Trouver un logement à Mayotte est devenu un défi majeur, aggravé par les conséquences du cyclone Chido et par une offre structurellement insuffisante. Jusqu’à présent, ce déséquilibre était largement ressenti mais difficile à objectiver. Pour y remédier, l’agence d’urbanisme Amani, chargée d’accompagner les collectivités locales, a lancé une phase d’enquêtes sur les loyers dans le périmètre de la Cadema, avant d’étendre ses travaux à la Petite-Terre puis à Koungou au début de l’année 2026.
Ces données constitueront le socle du futur observatoire local des loyers, destiné à intégrer Mayotte au réseau national existant depuis 2013. À ce jour, 37 observatoires sont opérationnels en France, mais seuls La Réunion et la Guadeloupe sont représentés dans les Outre-mer. L’objectif est de disposer d’indicateurs fiables sur les loyers pratiqués, afin d’éclairer les décisions publiques et d’apporter davantage de transparence au marché.
Un outil préalable à l’encadrement des loyers
Ces travaux s’inscrivent dans un contexte politique plus large. Une agence départementale d’information sur le logement est également en cours de création à Mayotte, afin d’offrir aux particuliers un appui juridique et pratique. Toutefois, son fonctionnement reste suspendu aux arbitrages budgétaires à venir, dans l’attente de l’adoption de la loi de finances.
En toile de fond, la question de l’encadrement des loyers refait surface. Une proposition de loi adoptée en juin prévoit la possibilité d’expérimenter ce dispositif dans les cinq départements et régions d’Outre-mer. Jusqu’ici, aucune commune ultramarine n’avait été retenue lors de la mise en place du mécanisme dans l’Hexagone, en 2018, au titre de la loi ELAN.

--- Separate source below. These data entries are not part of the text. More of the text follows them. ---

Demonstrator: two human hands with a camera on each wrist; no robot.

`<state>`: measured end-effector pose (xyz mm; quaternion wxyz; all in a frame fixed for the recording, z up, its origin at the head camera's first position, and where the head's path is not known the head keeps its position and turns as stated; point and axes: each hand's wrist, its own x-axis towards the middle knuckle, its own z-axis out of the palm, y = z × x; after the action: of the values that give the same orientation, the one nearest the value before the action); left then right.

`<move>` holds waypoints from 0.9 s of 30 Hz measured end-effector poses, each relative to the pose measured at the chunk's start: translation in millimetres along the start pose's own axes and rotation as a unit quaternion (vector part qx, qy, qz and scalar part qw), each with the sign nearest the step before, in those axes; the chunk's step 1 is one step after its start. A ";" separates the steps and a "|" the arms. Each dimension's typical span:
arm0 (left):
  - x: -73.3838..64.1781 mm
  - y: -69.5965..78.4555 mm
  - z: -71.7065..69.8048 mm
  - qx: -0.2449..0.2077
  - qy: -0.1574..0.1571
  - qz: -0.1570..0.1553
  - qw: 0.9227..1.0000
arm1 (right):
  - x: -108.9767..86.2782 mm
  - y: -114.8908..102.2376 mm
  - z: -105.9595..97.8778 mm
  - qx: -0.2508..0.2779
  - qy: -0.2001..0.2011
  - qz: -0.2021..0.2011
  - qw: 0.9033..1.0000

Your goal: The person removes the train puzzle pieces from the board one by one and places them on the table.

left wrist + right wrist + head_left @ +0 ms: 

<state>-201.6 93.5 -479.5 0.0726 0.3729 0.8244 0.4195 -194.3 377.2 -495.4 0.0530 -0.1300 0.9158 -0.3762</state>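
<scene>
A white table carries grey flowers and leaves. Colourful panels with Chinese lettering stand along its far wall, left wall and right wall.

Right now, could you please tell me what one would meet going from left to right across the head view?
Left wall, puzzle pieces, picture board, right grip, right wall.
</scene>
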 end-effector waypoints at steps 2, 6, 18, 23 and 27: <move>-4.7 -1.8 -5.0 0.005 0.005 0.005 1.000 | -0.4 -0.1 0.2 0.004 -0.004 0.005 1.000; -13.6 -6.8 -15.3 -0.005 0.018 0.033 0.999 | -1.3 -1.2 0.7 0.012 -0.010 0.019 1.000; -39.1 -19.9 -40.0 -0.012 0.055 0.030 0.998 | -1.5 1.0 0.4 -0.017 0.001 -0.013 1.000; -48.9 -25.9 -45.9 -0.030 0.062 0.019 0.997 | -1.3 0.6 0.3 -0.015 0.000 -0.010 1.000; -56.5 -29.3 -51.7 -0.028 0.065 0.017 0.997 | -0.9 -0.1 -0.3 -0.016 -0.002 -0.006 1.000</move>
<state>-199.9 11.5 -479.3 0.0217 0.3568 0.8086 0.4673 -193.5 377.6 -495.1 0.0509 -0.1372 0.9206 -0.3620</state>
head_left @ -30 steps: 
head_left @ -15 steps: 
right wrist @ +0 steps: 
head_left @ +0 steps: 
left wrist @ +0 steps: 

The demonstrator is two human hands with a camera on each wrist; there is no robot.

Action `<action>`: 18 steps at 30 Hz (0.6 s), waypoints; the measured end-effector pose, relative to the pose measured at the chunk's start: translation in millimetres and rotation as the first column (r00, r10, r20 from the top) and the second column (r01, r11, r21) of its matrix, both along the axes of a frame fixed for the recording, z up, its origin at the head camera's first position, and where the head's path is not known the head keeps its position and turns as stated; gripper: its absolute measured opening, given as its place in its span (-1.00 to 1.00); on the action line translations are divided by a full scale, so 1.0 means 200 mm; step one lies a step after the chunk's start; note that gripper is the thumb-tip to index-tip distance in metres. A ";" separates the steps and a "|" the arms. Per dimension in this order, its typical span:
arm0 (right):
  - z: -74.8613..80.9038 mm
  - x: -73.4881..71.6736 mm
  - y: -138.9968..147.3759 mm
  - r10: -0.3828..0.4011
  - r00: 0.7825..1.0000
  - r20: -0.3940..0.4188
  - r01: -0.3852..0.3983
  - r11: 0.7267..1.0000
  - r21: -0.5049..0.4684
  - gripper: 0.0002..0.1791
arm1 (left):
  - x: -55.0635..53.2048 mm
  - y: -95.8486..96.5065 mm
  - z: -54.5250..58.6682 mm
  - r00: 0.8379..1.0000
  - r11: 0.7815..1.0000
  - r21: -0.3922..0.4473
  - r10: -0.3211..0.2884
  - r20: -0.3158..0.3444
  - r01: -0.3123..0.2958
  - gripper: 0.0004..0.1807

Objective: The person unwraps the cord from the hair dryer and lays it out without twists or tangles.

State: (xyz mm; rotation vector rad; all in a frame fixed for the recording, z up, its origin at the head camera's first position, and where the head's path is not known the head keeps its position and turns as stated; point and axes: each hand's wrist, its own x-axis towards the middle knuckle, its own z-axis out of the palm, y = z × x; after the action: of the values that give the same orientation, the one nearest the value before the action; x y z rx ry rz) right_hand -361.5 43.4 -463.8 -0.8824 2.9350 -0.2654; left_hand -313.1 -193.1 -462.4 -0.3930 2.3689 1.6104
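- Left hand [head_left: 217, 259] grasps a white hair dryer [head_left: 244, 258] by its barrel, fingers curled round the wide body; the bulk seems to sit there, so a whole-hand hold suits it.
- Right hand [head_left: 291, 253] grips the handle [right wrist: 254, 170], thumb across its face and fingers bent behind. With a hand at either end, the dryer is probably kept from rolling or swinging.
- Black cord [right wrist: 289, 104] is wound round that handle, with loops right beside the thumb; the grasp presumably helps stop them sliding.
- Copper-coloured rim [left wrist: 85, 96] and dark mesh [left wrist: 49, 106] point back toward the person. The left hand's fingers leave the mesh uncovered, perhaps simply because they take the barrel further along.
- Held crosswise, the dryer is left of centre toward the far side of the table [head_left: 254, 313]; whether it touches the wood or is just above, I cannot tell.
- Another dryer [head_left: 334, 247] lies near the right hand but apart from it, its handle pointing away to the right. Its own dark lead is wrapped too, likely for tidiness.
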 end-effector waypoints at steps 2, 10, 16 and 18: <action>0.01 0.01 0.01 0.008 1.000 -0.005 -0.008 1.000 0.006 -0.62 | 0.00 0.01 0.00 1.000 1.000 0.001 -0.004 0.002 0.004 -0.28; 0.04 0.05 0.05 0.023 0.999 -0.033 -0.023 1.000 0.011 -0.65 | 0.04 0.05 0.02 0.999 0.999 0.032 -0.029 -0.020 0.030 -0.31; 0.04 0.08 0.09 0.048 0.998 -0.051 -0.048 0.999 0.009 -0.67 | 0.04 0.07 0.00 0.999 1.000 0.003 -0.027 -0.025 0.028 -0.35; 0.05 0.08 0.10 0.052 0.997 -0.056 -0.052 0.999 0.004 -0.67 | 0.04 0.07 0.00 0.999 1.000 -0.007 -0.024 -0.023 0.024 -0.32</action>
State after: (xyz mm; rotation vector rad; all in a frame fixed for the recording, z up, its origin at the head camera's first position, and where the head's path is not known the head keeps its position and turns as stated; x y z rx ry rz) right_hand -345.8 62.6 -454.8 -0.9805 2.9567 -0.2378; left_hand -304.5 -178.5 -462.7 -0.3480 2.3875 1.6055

Pour être éligibles, les collectivités doivent toutefois démontrer l’existence d’un déséquilibre marqué entre l’offre et la demande, un niveau de loyers élevé ou un déficit de construction. Autant de critères qui exigent des données précises et objectives. À Mayotte, la collecte actuellement menée apparaît donc comme une étape incontournable, avant toute décision politique, dans un territoire où la pression démographique et les contraintes foncières rendent la question du logement particulièrement sensible.